Action item:
Print nothing but the lines below starting at the line that holds "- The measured" and ending at the line that holds "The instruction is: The", including both, each exactly as written.

Data below:

-- -- --

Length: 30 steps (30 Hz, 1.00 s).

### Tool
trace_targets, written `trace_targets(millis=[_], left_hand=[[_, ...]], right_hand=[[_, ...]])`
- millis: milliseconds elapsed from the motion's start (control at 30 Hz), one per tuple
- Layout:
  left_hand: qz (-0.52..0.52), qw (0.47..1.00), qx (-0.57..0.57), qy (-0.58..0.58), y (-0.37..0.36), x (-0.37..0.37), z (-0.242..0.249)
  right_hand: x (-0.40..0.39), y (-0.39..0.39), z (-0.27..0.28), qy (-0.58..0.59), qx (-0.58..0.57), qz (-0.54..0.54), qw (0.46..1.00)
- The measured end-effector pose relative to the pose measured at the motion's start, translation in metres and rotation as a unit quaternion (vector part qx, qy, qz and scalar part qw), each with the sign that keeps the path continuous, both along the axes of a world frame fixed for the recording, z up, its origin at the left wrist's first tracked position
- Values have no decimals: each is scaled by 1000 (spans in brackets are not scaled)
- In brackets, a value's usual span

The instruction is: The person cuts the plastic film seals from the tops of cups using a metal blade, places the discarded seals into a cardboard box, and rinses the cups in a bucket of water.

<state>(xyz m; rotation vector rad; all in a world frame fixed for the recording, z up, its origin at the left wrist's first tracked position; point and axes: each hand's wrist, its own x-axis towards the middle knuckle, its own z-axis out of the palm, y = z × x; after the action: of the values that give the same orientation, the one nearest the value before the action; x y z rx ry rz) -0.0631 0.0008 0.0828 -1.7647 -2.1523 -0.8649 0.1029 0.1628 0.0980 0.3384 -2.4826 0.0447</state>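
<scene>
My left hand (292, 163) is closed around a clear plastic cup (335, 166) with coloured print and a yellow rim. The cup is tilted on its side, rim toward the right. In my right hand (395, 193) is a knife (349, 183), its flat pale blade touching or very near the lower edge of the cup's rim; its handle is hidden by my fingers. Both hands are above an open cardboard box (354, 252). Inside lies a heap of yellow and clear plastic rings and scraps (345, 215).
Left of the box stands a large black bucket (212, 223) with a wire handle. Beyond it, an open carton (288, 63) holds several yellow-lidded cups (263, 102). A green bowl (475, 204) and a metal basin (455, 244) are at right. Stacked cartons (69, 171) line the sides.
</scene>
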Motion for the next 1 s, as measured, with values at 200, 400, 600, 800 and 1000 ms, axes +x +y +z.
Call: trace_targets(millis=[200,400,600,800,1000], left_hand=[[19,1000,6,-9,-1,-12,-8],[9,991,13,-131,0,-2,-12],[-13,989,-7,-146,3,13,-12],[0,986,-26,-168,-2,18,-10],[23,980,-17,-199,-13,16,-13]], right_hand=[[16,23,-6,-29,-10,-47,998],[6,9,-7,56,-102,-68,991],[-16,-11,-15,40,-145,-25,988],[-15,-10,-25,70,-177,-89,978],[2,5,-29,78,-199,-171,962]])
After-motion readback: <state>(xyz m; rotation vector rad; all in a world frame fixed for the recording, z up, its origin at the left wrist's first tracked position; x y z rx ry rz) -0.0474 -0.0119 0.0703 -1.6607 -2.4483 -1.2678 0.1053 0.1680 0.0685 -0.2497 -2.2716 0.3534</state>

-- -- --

Answer to this task:
- The measured end-effector pose relative to the pose measured at the motion's start, translation in metres and rotation as a unit quaternion (vector part qx, qy, qz and scalar part qw), each with the sign that keeps the path continuous, both along the axes of a world frame fixed for the recording, z up, its origin at the left wrist's first tracked position
- Values have no decimals: each is scaled by 1000 (spans in brackets are not scaled)
- In brackets, a value's usual span

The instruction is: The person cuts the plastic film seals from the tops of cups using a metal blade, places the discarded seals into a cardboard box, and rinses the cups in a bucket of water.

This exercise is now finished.